» Required action:
Where the material below has a line containing "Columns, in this", start repeating exactly, and keep going through the line containing "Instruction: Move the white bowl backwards", with no other lines.

» Extracted information:
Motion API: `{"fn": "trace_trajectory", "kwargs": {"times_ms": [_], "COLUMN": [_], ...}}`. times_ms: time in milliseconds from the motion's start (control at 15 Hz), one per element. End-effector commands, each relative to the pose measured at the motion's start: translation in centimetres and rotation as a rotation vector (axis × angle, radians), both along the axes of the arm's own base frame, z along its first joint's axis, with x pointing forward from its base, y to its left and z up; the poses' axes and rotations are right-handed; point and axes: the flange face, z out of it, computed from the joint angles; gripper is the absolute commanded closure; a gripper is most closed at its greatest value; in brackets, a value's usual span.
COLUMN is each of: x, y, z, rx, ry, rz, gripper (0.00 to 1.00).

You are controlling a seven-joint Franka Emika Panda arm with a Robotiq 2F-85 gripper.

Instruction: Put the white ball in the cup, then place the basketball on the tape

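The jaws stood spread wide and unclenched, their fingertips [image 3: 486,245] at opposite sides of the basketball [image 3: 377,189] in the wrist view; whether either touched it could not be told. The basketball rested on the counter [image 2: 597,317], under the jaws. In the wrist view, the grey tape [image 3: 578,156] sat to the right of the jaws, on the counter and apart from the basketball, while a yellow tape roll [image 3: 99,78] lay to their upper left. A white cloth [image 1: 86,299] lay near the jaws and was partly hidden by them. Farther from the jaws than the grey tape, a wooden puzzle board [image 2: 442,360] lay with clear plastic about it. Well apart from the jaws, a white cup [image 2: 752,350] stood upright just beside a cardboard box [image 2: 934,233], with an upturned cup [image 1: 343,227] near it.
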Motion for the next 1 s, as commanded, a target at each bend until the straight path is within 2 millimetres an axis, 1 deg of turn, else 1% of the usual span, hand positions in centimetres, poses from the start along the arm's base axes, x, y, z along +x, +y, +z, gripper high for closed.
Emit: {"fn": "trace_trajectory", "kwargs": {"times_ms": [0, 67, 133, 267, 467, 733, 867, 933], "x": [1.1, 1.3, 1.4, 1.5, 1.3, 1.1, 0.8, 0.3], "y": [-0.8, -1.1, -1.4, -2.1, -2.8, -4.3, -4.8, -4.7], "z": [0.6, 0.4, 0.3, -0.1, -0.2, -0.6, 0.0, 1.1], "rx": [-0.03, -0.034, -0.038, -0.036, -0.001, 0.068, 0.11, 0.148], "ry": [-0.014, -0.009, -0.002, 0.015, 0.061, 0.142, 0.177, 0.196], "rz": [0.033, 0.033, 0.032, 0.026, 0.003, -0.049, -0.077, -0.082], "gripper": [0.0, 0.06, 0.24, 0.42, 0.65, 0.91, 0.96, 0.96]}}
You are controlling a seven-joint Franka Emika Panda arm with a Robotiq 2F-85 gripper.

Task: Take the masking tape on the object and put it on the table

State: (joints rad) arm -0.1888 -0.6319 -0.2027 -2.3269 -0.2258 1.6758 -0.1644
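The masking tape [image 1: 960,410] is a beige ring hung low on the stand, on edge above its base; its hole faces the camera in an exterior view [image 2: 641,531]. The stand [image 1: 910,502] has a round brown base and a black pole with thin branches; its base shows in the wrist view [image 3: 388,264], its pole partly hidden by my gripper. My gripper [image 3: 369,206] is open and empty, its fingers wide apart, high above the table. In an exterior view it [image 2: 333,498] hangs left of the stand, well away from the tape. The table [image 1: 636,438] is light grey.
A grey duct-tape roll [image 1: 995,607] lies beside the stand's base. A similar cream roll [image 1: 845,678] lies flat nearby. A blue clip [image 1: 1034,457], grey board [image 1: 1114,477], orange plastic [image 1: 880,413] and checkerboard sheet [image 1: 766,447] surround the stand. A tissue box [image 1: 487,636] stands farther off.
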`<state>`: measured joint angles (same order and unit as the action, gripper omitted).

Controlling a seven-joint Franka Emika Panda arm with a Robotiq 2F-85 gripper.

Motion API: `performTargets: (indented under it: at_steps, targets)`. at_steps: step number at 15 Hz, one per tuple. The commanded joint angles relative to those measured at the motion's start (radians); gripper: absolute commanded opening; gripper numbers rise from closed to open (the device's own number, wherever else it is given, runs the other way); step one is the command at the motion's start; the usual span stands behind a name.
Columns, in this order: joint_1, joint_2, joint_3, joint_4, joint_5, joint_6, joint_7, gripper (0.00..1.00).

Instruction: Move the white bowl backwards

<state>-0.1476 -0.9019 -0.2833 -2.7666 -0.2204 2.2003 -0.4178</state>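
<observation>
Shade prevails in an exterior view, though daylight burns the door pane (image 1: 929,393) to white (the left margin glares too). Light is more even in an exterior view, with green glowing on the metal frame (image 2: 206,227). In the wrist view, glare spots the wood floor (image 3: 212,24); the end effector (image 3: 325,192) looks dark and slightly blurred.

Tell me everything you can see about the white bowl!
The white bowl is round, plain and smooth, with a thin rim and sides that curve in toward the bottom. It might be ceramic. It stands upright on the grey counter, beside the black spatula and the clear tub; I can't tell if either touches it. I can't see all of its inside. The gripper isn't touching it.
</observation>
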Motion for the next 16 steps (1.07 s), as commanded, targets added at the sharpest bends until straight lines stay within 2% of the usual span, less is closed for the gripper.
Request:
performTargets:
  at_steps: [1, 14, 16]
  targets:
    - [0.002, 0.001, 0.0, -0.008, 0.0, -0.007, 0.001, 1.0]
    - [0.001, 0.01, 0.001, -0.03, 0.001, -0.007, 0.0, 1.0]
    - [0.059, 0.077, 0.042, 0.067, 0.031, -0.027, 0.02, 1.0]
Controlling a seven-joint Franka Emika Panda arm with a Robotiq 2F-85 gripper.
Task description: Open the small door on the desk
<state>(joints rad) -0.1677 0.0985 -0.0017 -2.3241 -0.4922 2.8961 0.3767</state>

» Your solution:
Columns, in this order: joint_1, joint_2, joint_3, joint_4, joint_5, joint_6, joint_7, gripper (0.00..1.00).

Instruction: Move the white bowl backwards

The required output has been given.